How times have changed. Asia now has its own nascent patent brokerage industry, which had a busy year in 2016 despite a global slowdown in patent deals.
Issue 81 of IAM, published at the end of 2016, featured our annual appraisal of the past year’s brokered patent market, put together by Kent Richardson, Erik Oliver and Michael Costa of Californian patent advisory and law firm ROL Group. The bottom line, according to the authors, was that while the marketplace for patent assets remained “robust and viable” in 2016, it hit a low ebb – with overall market value estimated at $165 million, around one-third less than the previous year. Prices were as low as they have ever been, while the US Supreme Court’s Alice decision continued to have a destructive effect on demand for certain types of software-related patent – and those covering financial technology innovations in particular.
This situation is mostly unsurprising for those working in the IP world. However, some interesting new trends do appear to be emerging in 2017 – not least with regard to Asia.
For one thing, US Supreme Court jurisprudence and the inter partes review regime are having a palpable impact on non-practising entities (NPEs), which are generally scaling back their activities, with some looking to exit the business altogether. For the first time since ROL Group compiled its annual analysis, operating companies have made more purchases of brokered patent packages than NPEs. Intellectual Ventures – until last year the top buyer of brokered packages – was overtaken by defensive aggregation and patent risk management firm RPX.
Similarly, Asian operating companies appear to be increasingly active participants in the brokered market, especially on the buy side. In its analysis, ROL Group listed NEC and Panasonic of Japan among 2016’s repeat sellers of patents via intermediaries; while Huawei and Xiaomi from China, Japan’s Rakuten and TSMC from Taiwan each purchased at least two or more brokered packages over the course of the year.
Another sign of Asia’s increasingly fluid secondary market is broker activity. Each year, Richardson, Oliver and Costa include a listing of all the brokers known to have offered more than a certain number of packages for sale during the examined 12-month period (for the past three editions, that threshold has been set at five or more packages) with their analysis. This provides an indication of which brokers have been the busiest over the past year.

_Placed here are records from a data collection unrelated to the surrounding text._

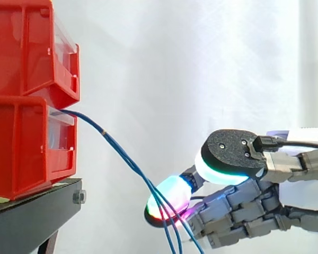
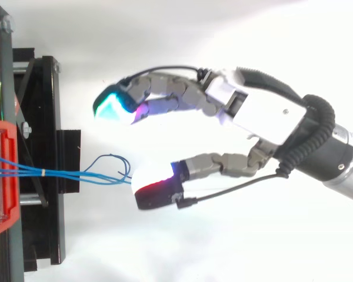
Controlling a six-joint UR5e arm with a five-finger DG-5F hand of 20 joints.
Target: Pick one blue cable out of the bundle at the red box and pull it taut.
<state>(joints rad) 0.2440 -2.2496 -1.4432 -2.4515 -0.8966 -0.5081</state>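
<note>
Blue cables (image 1: 119, 151) leave the lower red box (image 1: 21, 148) on the black stand (image 1: 32, 211) at left as a bundle, sagging down toward the right. Hand (image 2: 265, 117) at right, spread wide, gripping nothing (fingers gently bent). Cables cross in front of one glowing fingertip (image 1: 176, 190); cannot tell whether they touch it.

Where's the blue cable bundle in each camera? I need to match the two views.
Side view: the blue cables leave the lower red bin at left and slope down to the right, across a glowing fingertip pad, to the bottom edge.
Top view: the blue cables run right from the red bin at the left edge and loop just before a fingertip pad.
Shared landmark: the red bin the cables come out of.
</note>
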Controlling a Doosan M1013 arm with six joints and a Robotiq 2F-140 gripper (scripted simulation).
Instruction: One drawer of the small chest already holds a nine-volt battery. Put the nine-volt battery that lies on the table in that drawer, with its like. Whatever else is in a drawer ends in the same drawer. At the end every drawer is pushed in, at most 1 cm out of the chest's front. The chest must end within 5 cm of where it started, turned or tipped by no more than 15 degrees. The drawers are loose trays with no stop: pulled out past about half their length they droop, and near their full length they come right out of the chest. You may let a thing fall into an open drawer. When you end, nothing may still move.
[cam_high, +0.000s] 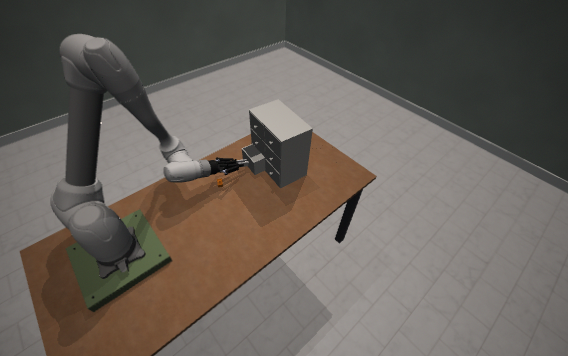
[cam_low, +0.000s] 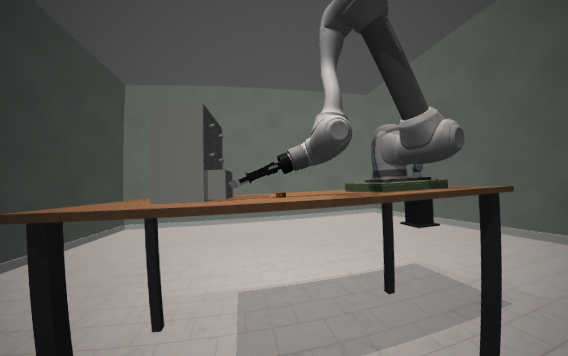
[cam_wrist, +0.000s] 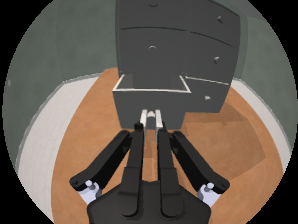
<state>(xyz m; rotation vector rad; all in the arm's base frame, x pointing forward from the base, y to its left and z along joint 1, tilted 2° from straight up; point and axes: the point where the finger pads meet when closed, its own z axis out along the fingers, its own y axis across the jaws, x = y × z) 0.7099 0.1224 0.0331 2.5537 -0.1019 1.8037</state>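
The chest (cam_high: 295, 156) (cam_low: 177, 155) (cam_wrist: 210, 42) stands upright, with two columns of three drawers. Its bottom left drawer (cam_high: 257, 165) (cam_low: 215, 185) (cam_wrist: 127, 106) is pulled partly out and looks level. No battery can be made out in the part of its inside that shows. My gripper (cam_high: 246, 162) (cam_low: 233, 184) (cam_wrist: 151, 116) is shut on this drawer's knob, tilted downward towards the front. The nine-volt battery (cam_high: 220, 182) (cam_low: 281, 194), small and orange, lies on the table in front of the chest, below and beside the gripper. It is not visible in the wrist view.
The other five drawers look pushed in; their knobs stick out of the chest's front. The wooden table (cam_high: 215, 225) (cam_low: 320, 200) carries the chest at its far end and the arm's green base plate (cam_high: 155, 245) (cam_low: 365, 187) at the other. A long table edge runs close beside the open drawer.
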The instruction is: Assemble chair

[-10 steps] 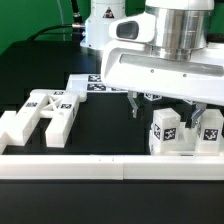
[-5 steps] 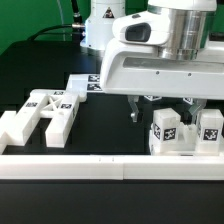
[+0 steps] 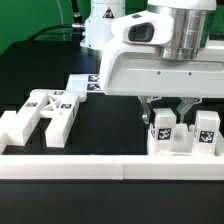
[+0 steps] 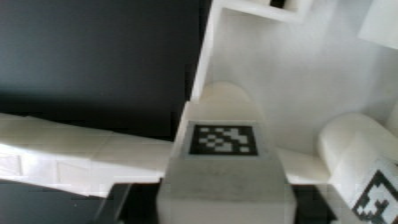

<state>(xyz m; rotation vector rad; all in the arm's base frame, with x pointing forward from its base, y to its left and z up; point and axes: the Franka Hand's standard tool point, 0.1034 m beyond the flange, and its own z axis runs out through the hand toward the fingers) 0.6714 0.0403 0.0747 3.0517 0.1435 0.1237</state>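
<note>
Exterior view shows the gripper (image 3: pixel 166 113) hanging under the big white wrist housing (image 3: pixel 160 70) toward that view's right. Its two dark fingers (image 3: pixel 148 110) are spread apart, one on each side of the top of an upright tagged block (image 3: pixel 163 130); whether they touch the block cannot be told. That block rises from a white chair part (image 3: pixel 180 148), and a second tagged block (image 3: pixel 207 126) stands just beside it, nearer the exterior view's right. Well apart, at the exterior view's left, a forked chair part (image 3: pixel 40 118) lies flat with square tags on its upper faces. Both parts rest on the black table (image 3: pixel 105 125), just behind the long white rail (image 3: pixel 80 166) that runs across the front. The marker board (image 3: pixel 88 83) lies farther back, partly hidden by the arm. In the wrist view the tagged block (image 4: pixel 222 150) fills the middle with its tag turned to the camera, the second tagged block (image 4: pixel 365 150) is close beside it, and the black table (image 4: pixel 89 50) shows off to one side. This view does not settle the question of contact either.
</note>
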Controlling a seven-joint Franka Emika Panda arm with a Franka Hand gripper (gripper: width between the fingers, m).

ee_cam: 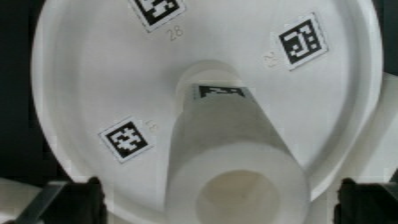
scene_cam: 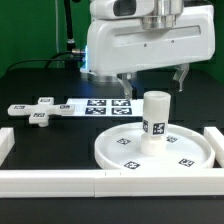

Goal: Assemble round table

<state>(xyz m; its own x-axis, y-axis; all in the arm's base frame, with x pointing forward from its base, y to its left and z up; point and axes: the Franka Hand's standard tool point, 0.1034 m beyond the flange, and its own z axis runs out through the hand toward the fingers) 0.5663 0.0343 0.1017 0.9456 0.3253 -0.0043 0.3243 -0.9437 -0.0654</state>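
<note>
The large white round disc (scene_cam: 118, 152) lies on the black table with its rim up, and the short thick cylinder post (scene_cam: 155, 122) stands upright at its middle. The cross-shaped piece (scene_cam: 40, 108) lies flat at the exterior view's left, apart from the disc. My gripper (scene_cam: 153, 84) hangs just above the post, open, with one finger on each side. In the wrist view the disc (ee_cam: 107, 70) fills the frame and I look down on the post's (ee_cam: 231, 160) hollow top. The gripper (ee_cam: 217, 205) is open, and its dark fingers (ee_cam: 71, 203) stand clear of the post on both sides.
Long white border rails (scene_cam: 60, 181) run along the front edge, with short ends at the exterior view's left (scene_cam: 4, 141) and right (scene_cam: 212, 138). The marker board (scene_cam: 105, 105) lies flat behind the disc. The arm's white body (scene_cam: 140, 40) fills the space above.
</note>
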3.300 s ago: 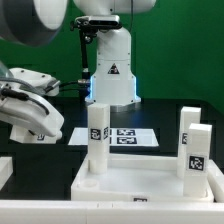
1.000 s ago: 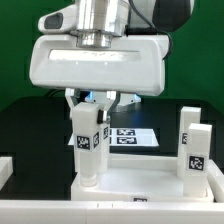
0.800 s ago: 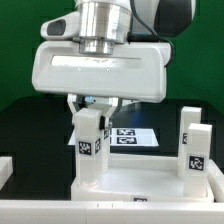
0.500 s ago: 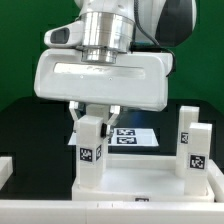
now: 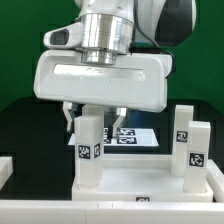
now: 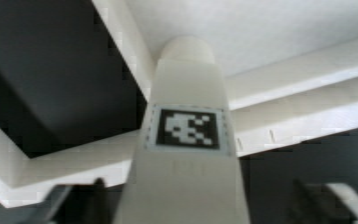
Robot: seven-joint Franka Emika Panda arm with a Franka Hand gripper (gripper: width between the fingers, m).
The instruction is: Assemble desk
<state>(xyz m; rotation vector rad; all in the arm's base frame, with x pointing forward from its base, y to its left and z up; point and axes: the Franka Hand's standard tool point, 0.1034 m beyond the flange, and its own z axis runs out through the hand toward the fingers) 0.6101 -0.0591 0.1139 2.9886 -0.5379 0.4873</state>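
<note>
The desk's white tabletop (image 5: 140, 181) lies flat at the front. A white square-section leg (image 5: 89, 150) with a tag stands upright in its corner on the exterior view's left. My gripper (image 5: 93, 120) hangs straight above this leg, its fingers (image 5: 68, 118) spread to either side and clear of it. In the wrist view the leg (image 6: 190, 120) runs up between the dark fingertips (image 6: 78, 202) with a gap on each side, above the tabletop's rim (image 6: 282, 95). Two more tagged legs (image 5: 197, 148) stand on the tabletop's right side.
The marker board (image 5: 137, 137) lies on the black table behind the tabletop. A white part (image 5: 5, 170) shows at the left edge. The arm's large white hand (image 5: 100, 75) fills the upper middle and hides the robot base behind it.
The arm came from the left and closed on the left leg, which sank a little lower on the tabletop. The fingers have now spread apart off the leg.
</note>
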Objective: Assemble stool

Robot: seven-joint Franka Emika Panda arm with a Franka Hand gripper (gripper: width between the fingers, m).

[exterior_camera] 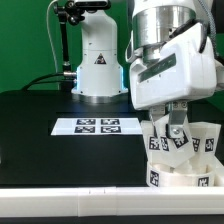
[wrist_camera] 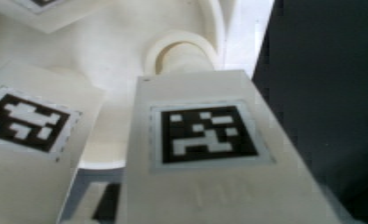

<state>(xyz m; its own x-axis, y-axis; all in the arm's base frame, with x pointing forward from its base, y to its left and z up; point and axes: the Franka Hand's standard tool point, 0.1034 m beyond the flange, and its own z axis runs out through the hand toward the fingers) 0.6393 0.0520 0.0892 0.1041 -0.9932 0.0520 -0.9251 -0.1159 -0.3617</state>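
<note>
The white round seat (exterior_camera: 182, 178) lies at the exterior view's lower right, with white tagged legs standing up from it. One leg (exterior_camera: 156, 140) stands on its left side and one (exterior_camera: 207, 142) on its right. My gripper (exterior_camera: 176, 129) reaches down between them and is shut on the middle leg (exterior_camera: 178, 140). In the wrist view this leg (wrist_camera: 207, 135) fills the frame, its tag facing the camera, its far end meeting the seat's inner surface (wrist_camera: 92, 60). A second tagged leg (wrist_camera: 24, 122) shows beside it. My fingertips are hidden in the wrist view.
The marker board (exterior_camera: 97, 125) lies on the black table (exterior_camera: 40, 140), left of the seat. The arm's white base (exterior_camera: 97, 65) stands behind it. A long white bar (exterior_camera: 70, 190) runs along the table's front edge.
</note>
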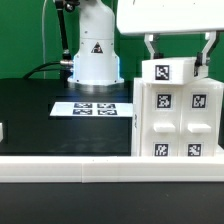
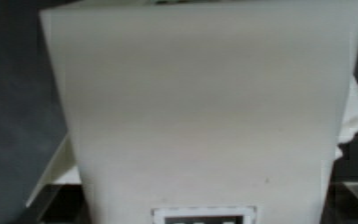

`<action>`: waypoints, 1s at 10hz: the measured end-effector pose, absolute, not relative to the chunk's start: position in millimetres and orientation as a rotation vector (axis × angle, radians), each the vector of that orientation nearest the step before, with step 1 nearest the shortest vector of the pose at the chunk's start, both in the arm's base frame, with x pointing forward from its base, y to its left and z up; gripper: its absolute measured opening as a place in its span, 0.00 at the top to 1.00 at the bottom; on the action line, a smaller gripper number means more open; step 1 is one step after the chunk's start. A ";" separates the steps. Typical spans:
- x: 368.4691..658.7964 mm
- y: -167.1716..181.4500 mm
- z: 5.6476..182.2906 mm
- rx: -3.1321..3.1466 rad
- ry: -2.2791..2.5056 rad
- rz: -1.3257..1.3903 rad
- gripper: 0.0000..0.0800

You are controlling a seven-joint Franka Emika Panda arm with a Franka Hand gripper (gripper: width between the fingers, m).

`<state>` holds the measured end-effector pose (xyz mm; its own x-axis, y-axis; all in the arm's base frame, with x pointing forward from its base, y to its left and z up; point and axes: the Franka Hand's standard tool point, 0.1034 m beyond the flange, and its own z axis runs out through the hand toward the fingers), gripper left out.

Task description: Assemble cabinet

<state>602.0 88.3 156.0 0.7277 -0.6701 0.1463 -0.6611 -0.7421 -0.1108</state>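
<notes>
The cabinet [image 1: 178, 112] stands upright at the exterior view's right, near the front rail [image 1: 110, 168]. The gripper [image 1: 178, 52] grips a tagged piece at the cabinet's top, fingers [image 1: 150, 50] straddling it. Risk: an off-centre release or sideways pull could tip the cabinet or unseat the piece.

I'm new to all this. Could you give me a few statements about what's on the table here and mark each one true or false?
1. The cabinet stands upright at the exterior view's right. True.
2. The hand is far from the cabinet. False: it is at the cabinet's top, fingers on either side.
3. The marker board lies flat on the black table. True.
4. The cabinet has no tags. False: several black-and-white tags show on its front.
</notes>
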 end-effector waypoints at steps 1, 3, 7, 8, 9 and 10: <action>599.4 90.6 155.5 -2.830 1.206 -0.256 0.30; 598.0 92.6 155.5 -2.635 1.553 -0.232 0.30; 599.4 92.8 155.3 -2.366 1.917 -0.197 0.30; 600.2 93.1 155.4 -2.286 2.008 -0.179 0.30; 601.2 94.1 155.7 -2.211 2.089 -0.171 0.30; 601.2 94.7 156.0 -2.088 2.199 -0.152 0.30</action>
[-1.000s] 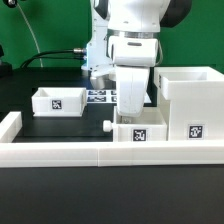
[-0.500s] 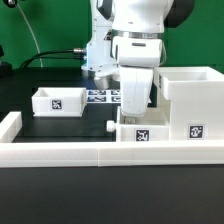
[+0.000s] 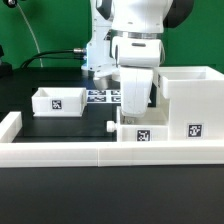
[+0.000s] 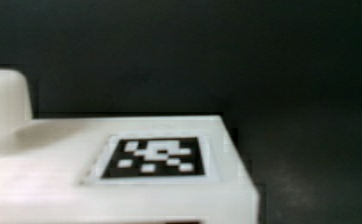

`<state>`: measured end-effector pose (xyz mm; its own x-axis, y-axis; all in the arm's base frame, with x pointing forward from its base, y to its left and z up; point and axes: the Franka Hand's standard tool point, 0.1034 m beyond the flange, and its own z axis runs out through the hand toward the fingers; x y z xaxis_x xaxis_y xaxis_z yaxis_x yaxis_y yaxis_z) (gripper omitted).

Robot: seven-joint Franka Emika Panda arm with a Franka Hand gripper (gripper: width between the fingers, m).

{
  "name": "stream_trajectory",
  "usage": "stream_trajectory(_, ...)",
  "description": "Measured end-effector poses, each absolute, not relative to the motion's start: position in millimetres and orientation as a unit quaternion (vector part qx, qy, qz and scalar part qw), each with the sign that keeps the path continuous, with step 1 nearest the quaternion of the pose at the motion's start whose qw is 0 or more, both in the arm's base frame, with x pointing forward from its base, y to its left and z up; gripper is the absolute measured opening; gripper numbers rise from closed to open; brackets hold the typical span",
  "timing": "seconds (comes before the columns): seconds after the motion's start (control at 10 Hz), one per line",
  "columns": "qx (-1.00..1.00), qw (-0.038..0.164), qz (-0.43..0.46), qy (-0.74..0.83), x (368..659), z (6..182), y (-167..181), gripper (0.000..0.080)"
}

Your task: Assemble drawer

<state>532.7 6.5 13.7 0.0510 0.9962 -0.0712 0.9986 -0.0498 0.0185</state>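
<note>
A white knobbed tray with a square tag stands just behind the front border wall, its knob pointing to the exterior view's left. My gripper reaches straight down onto it and seems shut on its wall; the fingertips are hidden. The tall hollow box shell stands directly to the tray's right, almost touching. A second tagged tray lies further back on the left. In the wrist view the held tray's tag and white wall fill the frame; no fingers show.
The long low white border wall runs along the front and turns up at the exterior view's left. The marker board lies flat behind my arm. A black cable runs at the back left.
My gripper and the tray under it have shifted slightly toward the box shell on the right. In the last half second nothing moves.
</note>
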Motion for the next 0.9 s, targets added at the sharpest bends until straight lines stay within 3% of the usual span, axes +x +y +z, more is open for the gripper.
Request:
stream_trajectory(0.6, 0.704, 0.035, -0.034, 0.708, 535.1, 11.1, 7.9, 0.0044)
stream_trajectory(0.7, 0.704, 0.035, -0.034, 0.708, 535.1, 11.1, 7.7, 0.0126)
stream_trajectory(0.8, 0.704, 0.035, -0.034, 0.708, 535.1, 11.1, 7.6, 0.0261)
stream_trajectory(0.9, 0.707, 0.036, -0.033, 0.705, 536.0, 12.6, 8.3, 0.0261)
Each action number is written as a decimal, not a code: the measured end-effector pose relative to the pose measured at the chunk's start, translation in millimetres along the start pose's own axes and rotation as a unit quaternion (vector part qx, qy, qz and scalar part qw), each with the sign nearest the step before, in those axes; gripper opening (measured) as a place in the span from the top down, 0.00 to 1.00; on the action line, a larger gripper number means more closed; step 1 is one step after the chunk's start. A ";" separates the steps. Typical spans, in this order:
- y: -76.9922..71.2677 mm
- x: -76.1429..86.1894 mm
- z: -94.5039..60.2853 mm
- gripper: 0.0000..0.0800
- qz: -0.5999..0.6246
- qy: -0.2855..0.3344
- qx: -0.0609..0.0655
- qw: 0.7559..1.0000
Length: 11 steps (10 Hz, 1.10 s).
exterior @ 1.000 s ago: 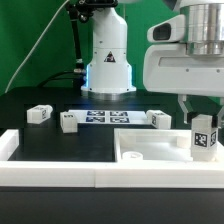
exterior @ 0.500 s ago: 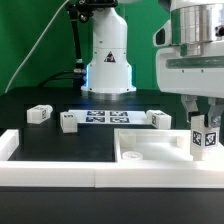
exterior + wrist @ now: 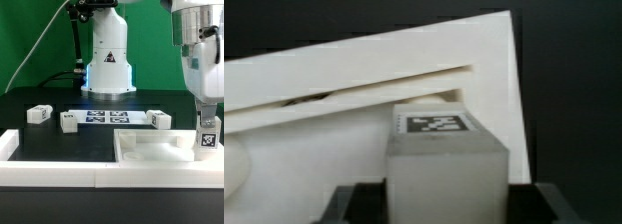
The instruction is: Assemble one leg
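My gripper (image 3: 207, 118) is shut on a leg (image 3: 207, 138), a small white block with a black-and-white tag. It holds the leg upright over the near right corner of the large white square panel (image 3: 150, 150). The leg's lower end is at the panel's rim level; whether it touches is unclear. In the wrist view the leg (image 3: 446, 150) fills the space between the dark fingers (image 3: 358, 205), with the panel's corner (image 3: 367, 90) behind it. Three more legs lie on the black table: one (image 3: 40, 113) at the exterior view's left, one (image 3: 68, 122) beside it, one (image 3: 160, 119) further right.
The marker board (image 3: 108, 117) lies flat in front of the robot base (image 3: 108, 70). A white wall (image 3: 60, 175) runs along the table's near edge, with a raised end (image 3: 8, 145) at the exterior view's left.
My gripper has moved down and slightly to the exterior view's right with the leg, bringing it lower onto the panel's corner. The other legs have not moved.
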<state>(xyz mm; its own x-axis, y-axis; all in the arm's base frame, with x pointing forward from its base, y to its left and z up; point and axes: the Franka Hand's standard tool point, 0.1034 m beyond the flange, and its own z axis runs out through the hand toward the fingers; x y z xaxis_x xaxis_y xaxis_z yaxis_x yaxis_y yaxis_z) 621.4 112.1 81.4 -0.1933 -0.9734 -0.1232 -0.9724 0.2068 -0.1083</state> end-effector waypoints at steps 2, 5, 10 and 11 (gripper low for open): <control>0.4 -1.2 0.3 0.62 0.056 -0.003 0.000 0.998; 1.2 -1.5 1.4 0.39 0.060 -0.003 -0.001 0.998; 0.9 -1.5 1.3 0.19 -0.016 -0.003 -0.003 1.000; 1.0 -1.5 1.5 0.19 -0.016 -0.003 -0.003 1.000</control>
<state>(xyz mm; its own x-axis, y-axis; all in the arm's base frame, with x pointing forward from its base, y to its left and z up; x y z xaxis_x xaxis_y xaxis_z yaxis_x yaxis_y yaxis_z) 620.9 113.9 80.1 -0.1604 -0.9790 -0.1262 -0.9790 0.1741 -0.1061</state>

In 2016, 29 brokers offered five or more packages for sale, with 15 of these offering at least 10. Four of these 29 brokers are headquartered in Asia – the highest number of Asian brokers to appear on the annual list since ROL Group began conducting this research back in 2012:
- IP Pioneer Group (Seoul, Korea);
- MiiCs & Partners (Taipei, Taiwan);
- PJ Parker & Co (Tokyo, Japan); and
- Rui Zhi Ventures (Shanghai, China)
Except for Rui Zhi Ventures, which also made the 2015 list, this marks the first time that any of these providers have been known to offer at least five packages for sale. (Other Asia-based brokers to have appeared in the past are Transpacific IP on the 2013 list and Intellectual Property Trade in 2015. Both are headquartered in Singapore.)
Of course, these figures can only tell us so much about the secondary market in Asia. As the ROL Group team itself makes clear, the dataset it works from is based only on packages which it can track. It does not represent the whole universe of packages being made available by brokers; nor does it include the potentially much vaster number of private deals taking place without the involvement of third-party intermediaries.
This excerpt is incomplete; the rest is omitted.